I’m tired.
Not the kind of tired that sleep could touch,
I mean marrow-tired. Soul-sick.
Like I’ve been screaming at walls
that were never meant to hear me,
only hold me in and mock me.
I watch the country gnaw itself to bone
while paper kings in thousand-dollar ties
sell truth by the gram
and war by the barrel.
There are flags on coffins,
hashtags on grief,
and filters on faces too scared
to show the cracks beneath.
The people have turned to teams,
red hats, blue waves,
fists clenched around identity
like it’s a weapon to survive the day.
But no one’s listening.
Just shouting louder in echo chambers
built by men who learned to profit from silence.

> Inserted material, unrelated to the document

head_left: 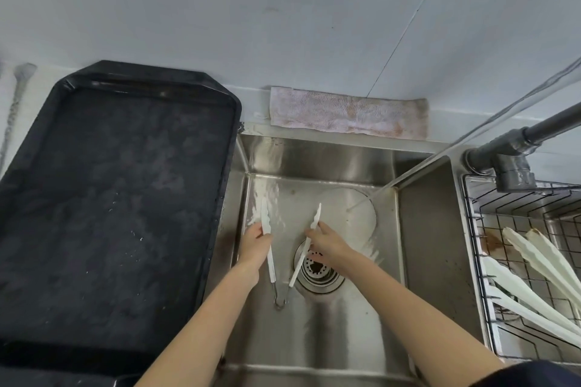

I’m tired of scrolling through manufactured lives,
where every grin is an ad,
every tear a performance,
every post a prayer to algorithms
that demand our attention,
then sell it to the highest bidder.
Tired of the news
that isn’t news,
just fear in fancy font,
a script rehearsed
by actors paid in outrage and ratings.
And beneath it all,
the quiet wars we wage alone:
Anxiety like barbed wire under the skin,
Depression curled in the corners of every room.
We medicate, meditate,
disassociate,
and wonder why we still feel hollow.
I don’t want unity like they market it,
some glitter-wrapped lie
where everyone smiles the same.
I want the kind of truth that scorches.
The kind that peels back illusion
like rot from fruit,
reveals the maggots we fed without knowing.
I want to scream until the stars hear me.
I want to tear down the golden idols
we carved from greed and call it legacy.
I want to see the empire fall,
not in flames,
but in awakening.
Because this country,
my country,
was not born from comfort.
It was carved by the calloused hands of rebels
who dared to dream louder
than the fear that held them.
So maybe I’m not just tired.
Maybe I’m done.
And maybe that’s where the fire starts.
Not with banners,
not with bombs,
but with one soul saying,
No more.
I'm throwing punches at the air in anger at what we've become.